CAPE TOWN, South Africa (JTA) — South Africa’s chief rabbi joined in growing protests against President Jacob Zuma, who caused an uproar after firing a widely respected finance minister last week.
In a Passover video message to the Jewish community titled “Let Our People Go,” Chief Rabbi Warren Goldstein called on all South Africans to join him in a protest march to the Union Buildings in Pretoria on Friday “to say no to corruption and state capture.”
The Union Buildings is the official seat of the national government and houses the president’s offices.
Goldstein’s remarks come in the wake of a Cabinet reshuffle by Zuma on March 30, and in particular the removal of Finance Minister Pravin Gordhan. Zuma’s party, the African National Congress, accepted Gordhan’s removal, saying his relationship with the president was “irretrievable.” Critics countered that the move was meant to remove obstacles to Zuma’s control of the national treasury and to benefit his allies in the country’s business community.
Goldstein said that God has blessed South Africa with the gift of freedom that had come about through the sacrifices of many.
“So we must use our freedom to make our voices heard especially at this historic time. Let us make our voices heard through the length and breadth of this country to say that we do not want a country of injustice and corruption. We want a country and we want leaders of decency, of honesty, of integrity, of goodness and of service,” he said.
In a statement issued Tuesday, church leaders and the National Religious Leaders Council – on which Goldstein sits – called on the president to step down.
“It is evident that we have gone beyond a leadership crisis in our country,” their statement said.
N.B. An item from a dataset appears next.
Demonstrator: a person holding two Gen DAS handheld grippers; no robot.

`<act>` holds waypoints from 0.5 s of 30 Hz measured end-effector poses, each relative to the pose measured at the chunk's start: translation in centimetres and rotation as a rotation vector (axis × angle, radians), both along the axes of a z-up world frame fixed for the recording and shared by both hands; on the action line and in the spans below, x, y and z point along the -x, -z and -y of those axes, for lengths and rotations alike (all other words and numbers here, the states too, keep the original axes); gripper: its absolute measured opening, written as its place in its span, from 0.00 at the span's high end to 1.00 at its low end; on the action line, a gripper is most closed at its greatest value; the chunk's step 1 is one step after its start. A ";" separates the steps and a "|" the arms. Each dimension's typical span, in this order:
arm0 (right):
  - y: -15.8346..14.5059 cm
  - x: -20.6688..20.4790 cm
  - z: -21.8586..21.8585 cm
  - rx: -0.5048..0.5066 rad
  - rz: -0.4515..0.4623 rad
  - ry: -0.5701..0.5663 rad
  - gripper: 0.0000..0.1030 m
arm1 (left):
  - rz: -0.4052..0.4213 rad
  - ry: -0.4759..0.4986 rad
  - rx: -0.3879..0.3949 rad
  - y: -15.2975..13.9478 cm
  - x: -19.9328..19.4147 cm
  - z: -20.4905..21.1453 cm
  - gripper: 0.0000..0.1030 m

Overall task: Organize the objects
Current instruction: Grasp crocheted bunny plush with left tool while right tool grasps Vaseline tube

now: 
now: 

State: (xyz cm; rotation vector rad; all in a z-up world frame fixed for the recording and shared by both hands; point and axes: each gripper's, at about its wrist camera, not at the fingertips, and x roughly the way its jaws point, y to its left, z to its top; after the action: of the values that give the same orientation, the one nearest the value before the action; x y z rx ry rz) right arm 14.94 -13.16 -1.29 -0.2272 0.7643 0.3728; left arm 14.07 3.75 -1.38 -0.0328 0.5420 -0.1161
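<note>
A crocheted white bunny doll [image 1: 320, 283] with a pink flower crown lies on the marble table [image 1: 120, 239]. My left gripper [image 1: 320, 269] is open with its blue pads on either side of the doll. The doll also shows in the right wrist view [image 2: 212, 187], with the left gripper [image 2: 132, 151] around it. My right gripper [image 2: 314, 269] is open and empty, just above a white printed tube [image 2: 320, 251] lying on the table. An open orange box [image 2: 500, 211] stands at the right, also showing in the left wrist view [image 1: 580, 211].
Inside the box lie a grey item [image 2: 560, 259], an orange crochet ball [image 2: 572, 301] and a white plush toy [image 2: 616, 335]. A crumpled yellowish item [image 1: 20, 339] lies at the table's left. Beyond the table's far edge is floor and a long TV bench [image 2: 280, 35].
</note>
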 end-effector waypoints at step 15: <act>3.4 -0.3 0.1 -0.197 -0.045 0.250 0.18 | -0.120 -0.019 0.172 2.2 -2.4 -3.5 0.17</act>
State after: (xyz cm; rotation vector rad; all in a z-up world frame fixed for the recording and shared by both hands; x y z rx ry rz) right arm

Zuma “has lost all moral legitimacy to govern and therefore should do the honourable thing and step down.”
“South Africans can no longer stand on the sidelines and watch President Jacob Zuma ruin our beloved country which we struggled so hard for,” they added.
Goldstein has been the chief rabbi of The Union of Orthodox Synagogues of South Africa since 2005.
“Let us join hands and join in these marches this Friday,” he urged in his video message. “I’ll be in Pretoria with thousands of South Africans linking arms saying ‘We want a better country, we want more for ourselves, we want more for our children, we want more for our future’ and the message that will go out will be the same words that Moses said to Pharaoh all those years ago – ‘Let our people go.’ Let us be free from the tyranny of corruption, let us be free to create the country of our dreams.”